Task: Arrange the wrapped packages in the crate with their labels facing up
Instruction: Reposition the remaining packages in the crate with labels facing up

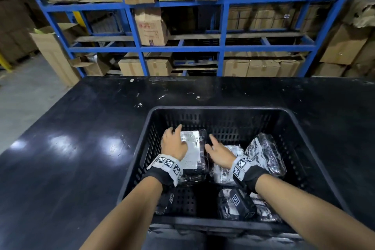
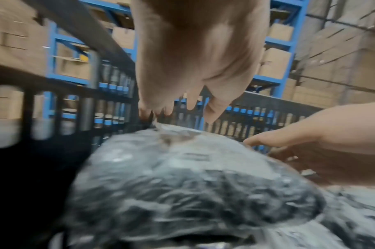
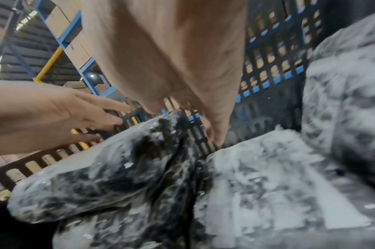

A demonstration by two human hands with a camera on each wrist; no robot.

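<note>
A black slotted crate [image 1: 223, 109] stands on a black table and holds several plastic-wrapped dark packages. The back-left package [image 1: 192, 149] lies with its white label up. My left hand [image 1: 174, 140] rests flat on the left part of that label, fingers spread toward the package's far edge [image 2: 173, 134]. My right hand [image 1: 216, 149] is open, fingers straight, at the right side of the same package [image 3: 109, 168]. Under and beside my right wrist lies a second package [image 1: 223, 174]. A third package [image 1: 266, 153] leans tilted at the right, and another [image 1: 241, 205] lies at the front right.
The black table [image 1: 81, 148] stretches left and behind the crate. Blue shelving [image 1: 222, 26] with cardboard boxes stands behind the table. The crate's front-left floor [image 1: 182, 199] shows bare.
</note>
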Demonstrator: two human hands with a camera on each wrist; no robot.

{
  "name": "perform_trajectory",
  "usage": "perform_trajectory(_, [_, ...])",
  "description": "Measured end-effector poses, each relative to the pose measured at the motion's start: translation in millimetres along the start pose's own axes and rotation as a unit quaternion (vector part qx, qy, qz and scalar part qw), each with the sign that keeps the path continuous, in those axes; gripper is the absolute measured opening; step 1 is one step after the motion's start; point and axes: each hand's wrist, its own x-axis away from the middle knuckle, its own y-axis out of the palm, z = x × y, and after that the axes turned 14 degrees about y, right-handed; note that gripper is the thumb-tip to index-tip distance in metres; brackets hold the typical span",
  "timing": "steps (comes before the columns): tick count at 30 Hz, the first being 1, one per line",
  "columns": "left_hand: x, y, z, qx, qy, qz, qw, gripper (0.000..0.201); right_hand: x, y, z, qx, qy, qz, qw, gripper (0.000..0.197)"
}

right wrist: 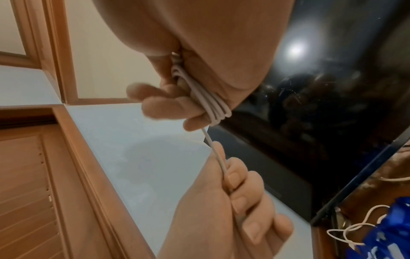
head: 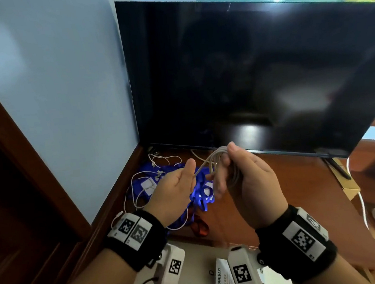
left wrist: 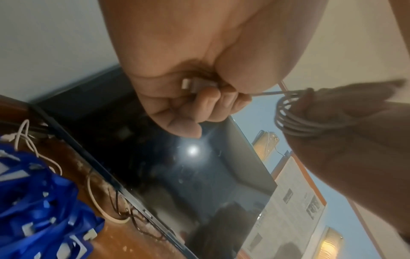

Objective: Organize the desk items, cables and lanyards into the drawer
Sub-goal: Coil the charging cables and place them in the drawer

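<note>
A white cable is wound in several loops round the fingers of my right hand, held above the desk in front of the monitor. The loops show pressed under the thumb in the right wrist view. My left hand grips the cable's free end; its plug sticks out between curled fingers. A short taut stretch of cable runs between the two hands. Below them lies a heap of blue lanyards tangled with more white cables on the wooden desk.
A large dark monitor stands at the back of the desk. A red item lies near the desk's front edge. Below it, a light surface holds white boxes. A white cable and cardboard box sit right. A wooden door frame stands left.
</note>
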Motion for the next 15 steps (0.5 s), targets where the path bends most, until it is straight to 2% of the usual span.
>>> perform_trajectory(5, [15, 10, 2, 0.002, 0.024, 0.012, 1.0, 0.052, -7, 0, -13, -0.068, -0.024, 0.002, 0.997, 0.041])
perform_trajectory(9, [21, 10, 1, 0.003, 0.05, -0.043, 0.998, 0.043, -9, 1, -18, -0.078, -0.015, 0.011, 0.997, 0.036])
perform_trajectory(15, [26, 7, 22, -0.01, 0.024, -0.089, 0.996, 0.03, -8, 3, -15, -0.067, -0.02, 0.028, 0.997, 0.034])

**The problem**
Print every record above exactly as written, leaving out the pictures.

**Answer space**
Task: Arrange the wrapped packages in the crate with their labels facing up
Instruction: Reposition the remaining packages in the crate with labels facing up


A demonstration by two human hands with a camera on each wrist; no robot.

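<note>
A black slotted crate [image 1: 223, 109] stands on a black table and holds several plastic-wrapped dark packages. The back-left package [image 1: 192, 149] lies with its white label up. My left hand [image 1: 174, 140] rests flat on the left part of that label, fingers spread toward the package's far edge [image 2: 173, 134]. My right hand [image 1: 216, 149] is open, fingers straight, at the right side of the same package [image 3: 109, 168]. Under and beside my right wrist lies a second package [image 1: 223, 174]. A third package [image 1: 266, 153] leans tilted at the right, and another [image 1: 241, 205] lies at the front right.
The black table [image 1: 81, 148] stretches left and behind the crate. Blue shelving [image 1: 222, 26] with cardboard boxes stands behind the table. The crate's front-left floor [image 1: 182, 199] shows bare.
</note>
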Demonstrator: two human hands with a camera on each wrist; no robot.

{
  "name": "perform_trajectory",
  "usage": "perform_trajectory(_, [_, ...])",
  "description": "Measured end-effector poses, each relative to the pose measured at the motion's start: translation in millimetres along the start pose's own axes and rotation as a unit quaternion (vector part qx, qy, qz and scalar part qw), each with the sign that keeps the path continuous, in those axes; gripper is the absolute measured opening; step 1 is one step after the motion's start; point and axes: each hand's wrist, its own x-axis away from the middle knuckle, its own y-axis out of the palm, z = x × y, and after that the axes turned 14 degrees about y, right-handed; note that gripper is the thumb-tip to index-tip distance in metres; brackets hold the typical span",
  "timing": "steps (comes before the columns): tick count at 30 Hz, the first being 1, one per line",
  "columns": "left_hand: x, y, z, qx, qy, qz, qw, gripper (0.000..0.201); right_hand: x, y, z, qx, qy, qz, qw, gripper (0.000..0.197)"
}

right wrist: 
head: 
left wrist: 

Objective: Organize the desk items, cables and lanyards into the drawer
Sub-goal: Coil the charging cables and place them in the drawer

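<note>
A white cable is wound in several loops round the fingers of my right hand, held above the desk in front of the monitor. The loops show pressed under the thumb in the right wrist view. My left hand grips the cable's free end; its plug sticks out between curled fingers. A short taut stretch of cable runs between the two hands. Below them lies a heap of blue lanyards tangled with more white cables on the wooden desk.
A large dark monitor stands at the back of the desk. A red item lies near the desk's front edge. Below it, a light surface holds white boxes. A white cable and cardboard box sit right. A wooden door frame stands left.
</note>
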Motion for the next 15 steps (0.5 s), targets where the path bends most, until it is straight to 2% of the usual span.
>>> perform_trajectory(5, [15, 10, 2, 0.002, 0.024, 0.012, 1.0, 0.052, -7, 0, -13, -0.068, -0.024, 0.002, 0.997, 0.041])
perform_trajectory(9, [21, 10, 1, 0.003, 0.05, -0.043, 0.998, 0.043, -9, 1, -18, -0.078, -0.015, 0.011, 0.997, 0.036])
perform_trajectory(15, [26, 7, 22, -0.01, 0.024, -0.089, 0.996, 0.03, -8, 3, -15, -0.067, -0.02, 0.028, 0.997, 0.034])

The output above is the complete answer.